> TASK TO COMPLETE: Output the material exactly, keeping every line intact.

> COLLECTED MATERIAL:

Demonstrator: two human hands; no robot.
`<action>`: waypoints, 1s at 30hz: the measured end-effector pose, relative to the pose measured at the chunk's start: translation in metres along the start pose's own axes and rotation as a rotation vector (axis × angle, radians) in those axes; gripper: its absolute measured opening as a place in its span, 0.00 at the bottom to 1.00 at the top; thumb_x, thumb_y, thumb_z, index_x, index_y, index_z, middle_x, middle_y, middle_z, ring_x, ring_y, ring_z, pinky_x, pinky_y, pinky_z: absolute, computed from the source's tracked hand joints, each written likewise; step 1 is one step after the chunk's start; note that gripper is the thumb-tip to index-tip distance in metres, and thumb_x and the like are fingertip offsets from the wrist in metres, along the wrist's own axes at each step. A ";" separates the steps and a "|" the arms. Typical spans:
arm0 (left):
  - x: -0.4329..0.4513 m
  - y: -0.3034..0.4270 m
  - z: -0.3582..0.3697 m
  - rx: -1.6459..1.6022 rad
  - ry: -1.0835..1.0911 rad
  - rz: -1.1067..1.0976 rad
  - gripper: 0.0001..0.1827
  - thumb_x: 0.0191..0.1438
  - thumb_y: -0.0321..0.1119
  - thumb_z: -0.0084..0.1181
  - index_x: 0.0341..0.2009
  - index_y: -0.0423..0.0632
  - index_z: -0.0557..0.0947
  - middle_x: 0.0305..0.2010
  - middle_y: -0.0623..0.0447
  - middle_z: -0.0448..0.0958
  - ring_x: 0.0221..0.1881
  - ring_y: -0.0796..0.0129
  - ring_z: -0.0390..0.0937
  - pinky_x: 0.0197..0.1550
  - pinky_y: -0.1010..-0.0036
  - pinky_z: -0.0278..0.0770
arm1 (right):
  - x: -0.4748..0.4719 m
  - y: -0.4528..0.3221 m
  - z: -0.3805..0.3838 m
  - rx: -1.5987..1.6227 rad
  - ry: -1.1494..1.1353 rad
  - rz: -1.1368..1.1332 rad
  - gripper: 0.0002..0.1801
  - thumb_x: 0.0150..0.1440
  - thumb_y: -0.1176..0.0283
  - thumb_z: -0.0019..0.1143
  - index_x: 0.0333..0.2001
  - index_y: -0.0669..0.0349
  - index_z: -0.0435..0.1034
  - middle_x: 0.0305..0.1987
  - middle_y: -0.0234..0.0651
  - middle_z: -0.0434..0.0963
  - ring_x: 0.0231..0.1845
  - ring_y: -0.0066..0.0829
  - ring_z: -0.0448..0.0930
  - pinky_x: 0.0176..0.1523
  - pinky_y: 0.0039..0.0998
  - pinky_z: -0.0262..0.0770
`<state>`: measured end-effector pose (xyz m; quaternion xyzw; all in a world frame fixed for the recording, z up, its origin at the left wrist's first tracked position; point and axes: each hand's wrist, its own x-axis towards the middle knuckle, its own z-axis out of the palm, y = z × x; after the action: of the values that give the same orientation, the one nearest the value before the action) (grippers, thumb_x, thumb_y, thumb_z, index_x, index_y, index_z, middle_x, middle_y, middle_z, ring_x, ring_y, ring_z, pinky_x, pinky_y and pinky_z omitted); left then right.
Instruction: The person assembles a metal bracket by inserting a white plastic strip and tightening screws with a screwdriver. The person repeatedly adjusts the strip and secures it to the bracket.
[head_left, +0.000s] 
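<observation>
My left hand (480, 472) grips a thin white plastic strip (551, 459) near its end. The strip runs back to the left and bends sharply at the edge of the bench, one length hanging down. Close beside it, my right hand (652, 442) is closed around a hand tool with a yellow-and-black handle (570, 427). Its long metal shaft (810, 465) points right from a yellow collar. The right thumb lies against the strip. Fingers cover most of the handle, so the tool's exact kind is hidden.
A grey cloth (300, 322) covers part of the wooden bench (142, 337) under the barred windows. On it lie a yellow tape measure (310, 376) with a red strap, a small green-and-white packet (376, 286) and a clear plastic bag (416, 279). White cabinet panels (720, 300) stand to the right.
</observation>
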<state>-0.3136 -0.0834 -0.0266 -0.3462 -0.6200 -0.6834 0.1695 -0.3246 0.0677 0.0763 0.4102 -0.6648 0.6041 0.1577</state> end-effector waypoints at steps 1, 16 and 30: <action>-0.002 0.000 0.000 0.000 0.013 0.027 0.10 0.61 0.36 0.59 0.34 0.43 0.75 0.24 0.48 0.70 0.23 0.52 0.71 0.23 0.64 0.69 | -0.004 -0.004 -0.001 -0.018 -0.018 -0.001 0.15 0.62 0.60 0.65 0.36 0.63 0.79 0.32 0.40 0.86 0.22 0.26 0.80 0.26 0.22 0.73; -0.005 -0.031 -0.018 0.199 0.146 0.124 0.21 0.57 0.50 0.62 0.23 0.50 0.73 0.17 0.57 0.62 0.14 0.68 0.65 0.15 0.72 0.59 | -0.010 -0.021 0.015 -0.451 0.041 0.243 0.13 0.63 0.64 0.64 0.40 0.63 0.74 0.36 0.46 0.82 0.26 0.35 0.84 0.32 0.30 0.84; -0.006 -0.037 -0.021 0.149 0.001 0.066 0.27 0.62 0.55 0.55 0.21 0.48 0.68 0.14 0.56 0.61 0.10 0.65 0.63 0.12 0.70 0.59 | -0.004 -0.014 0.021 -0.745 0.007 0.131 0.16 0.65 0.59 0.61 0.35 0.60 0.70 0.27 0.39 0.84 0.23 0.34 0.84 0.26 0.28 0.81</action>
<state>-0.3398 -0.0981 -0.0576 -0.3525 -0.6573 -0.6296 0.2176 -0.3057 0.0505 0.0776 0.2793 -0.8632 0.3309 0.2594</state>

> TASK OUTPUT:
Demonstrator: two human hands; no robot.
`<action>`: waypoints, 1s at 30hz: the measured end-effector pose, relative to the pose measured at the chunk's start: translation in metres along the start pose's own axes and rotation as a rotation vector (axis × angle, radians) in those axes; gripper: its absolute measured opening as a place in its span, 0.00 at the bottom to 1.00 at the top; thumb_x, thumb_y, thumb_z, index_x, index_y, index_z, middle_x, middle_y, middle_z, ring_x, ring_y, ring_z, pinky_x, pinky_y, pinky_z: absolute, computed from the source's tracked hand joints, each written likewise; step 1 is one step after the chunk's start; note that gripper is the thumb-tip to index-tip distance in metres, and thumb_x and the like are fingertip offsets from the wrist in metres, along the wrist's own axes at each step. A ";" separates the steps and a "|" the arms. Typical spans:
arm0 (left):
  - x: -0.4329..0.4513 m
  - y: -0.3034..0.4270 m
  - z: -0.3582..0.3697 m
  - rx: -1.6459..1.6022 rad
  - ry: -1.0835..1.0911 rad
  - rz: -1.1067..1.0976 rad
  - gripper: 0.0001..0.1827
  - thumb_x: 0.0191..0.1438
  - thumb_y: -0.0321..0.1119
  - thumb_z: -0.0084..0.1181
  - index_x: 0.0341..0.2009
  - index_y: -0.0423..0.0632
  - index_z: -0.0557..0.0947
  - middle_x: 0.0305..0.2010
  - middle_y: -0.0623..0.0447
  - middle_z: -0.0448..0.0958
  - ring_x: 0.0221..0.1881
  - ring_y: -0.0796..0.0129
  - ring_z: -0.0390..0.0937
  - pinky_x: 0.0197..0.1550
  - pinky_y: -0.1010..-0.0036
  - pinky_z: -0.0278..0.0770
arm1 (right):
  - x: -0.4748..0.4719 m
  - y: -0.4528..0.3221 m
  - z: -0.3805..0.3838 m
  - rx: -1.5987..1.6227 rad
  - ry: -1.1494..1.1353 rad
  - rz: -1.1368..1.1332 rad
  - gripper: 0.0002..0.1801
  - thumb_x: 0.0150..0.1440
  - thumb_y: -0.1176..0.0283
  - thumb_z: -0.0019..0.1143
  - index_x: 0.0333..0.2001
  - index_y: -0.0669..0.0349
  - index_z: -0.0435..0.1034
  - middle_x: 0.0305..0.1987
  - middle_y: -0.0234..0.0651
  - middle_z: -0.0434..0.0963
  - ring_x: 0.0231..0.1845
  - ring_y: -0.0066..0.0829
  - ring_z: -0.0448..0.0930
  - pinky_x: 0.0176..0.1523
  - pinky_y: 0.0039..0.0998
  - pinky_z: -0.0262..0.0770
`<state>`: measured end-effector pose (xyz m; quaternion xyzw; all in a world frame fixed for the recording, z up, its origin at the left wrist's first tracked position; point and axes: each hand's wrist, its own x-axis towards the middle knuckle, its own z-axis out of the palm, y = z × x; after the action: of the values that give the same orientation, the one nearest the value before the action) (grippers, thumb_x, thumb_y, thumb_z, index_x, index_y, index_z, middle_x, middle_y, middle_z, ring_x, ring_y, ring_z, pinky_x, pinky_y and pinky_z omitted); left then right.
Instruction: The person assembles a metal bracket by inserting a white plastic strip and tightening screws with a screwdriver. The person repeatedly adjusts the strip and secures it to the bracket.
[head_left, +0.000s] 
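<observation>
My left hand (480, 472) grips a thin white plastic strip (551, 459) near its end. The strip runs back to the left and bends sharply at the edge of the bench, one length hanging down. Close beside it, my right hand (652, 442) is closed around a hand tool with a yellow-and-black handle (570, 427). Its long metal shaft (810, 465) points right from a yellow collar. The right thumb lies against the strip. Fingers cover most of the handle, so the tool's exact kind is hidden.
A grey cloth (300, 322) covers part of the wooden bench (142, 337) under the barred windows. On it lie a yellow tape measure (310, 376) with a red strap, a small green-and-white packet (376, 286) and a clear plastic bag (416, 279). White cabinet panels (720, 300) stand to the right.
</observation>
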<state>-0.3136 -0.0834 -0.0266 -0.3462 -0.6200 -0.6834 0.1695 -0.3246 0.0677 0.0763 0.4102 -0.6648 0.6041 0.1577</state> end-effector waypoints at steps 1, 16 and 30: <action>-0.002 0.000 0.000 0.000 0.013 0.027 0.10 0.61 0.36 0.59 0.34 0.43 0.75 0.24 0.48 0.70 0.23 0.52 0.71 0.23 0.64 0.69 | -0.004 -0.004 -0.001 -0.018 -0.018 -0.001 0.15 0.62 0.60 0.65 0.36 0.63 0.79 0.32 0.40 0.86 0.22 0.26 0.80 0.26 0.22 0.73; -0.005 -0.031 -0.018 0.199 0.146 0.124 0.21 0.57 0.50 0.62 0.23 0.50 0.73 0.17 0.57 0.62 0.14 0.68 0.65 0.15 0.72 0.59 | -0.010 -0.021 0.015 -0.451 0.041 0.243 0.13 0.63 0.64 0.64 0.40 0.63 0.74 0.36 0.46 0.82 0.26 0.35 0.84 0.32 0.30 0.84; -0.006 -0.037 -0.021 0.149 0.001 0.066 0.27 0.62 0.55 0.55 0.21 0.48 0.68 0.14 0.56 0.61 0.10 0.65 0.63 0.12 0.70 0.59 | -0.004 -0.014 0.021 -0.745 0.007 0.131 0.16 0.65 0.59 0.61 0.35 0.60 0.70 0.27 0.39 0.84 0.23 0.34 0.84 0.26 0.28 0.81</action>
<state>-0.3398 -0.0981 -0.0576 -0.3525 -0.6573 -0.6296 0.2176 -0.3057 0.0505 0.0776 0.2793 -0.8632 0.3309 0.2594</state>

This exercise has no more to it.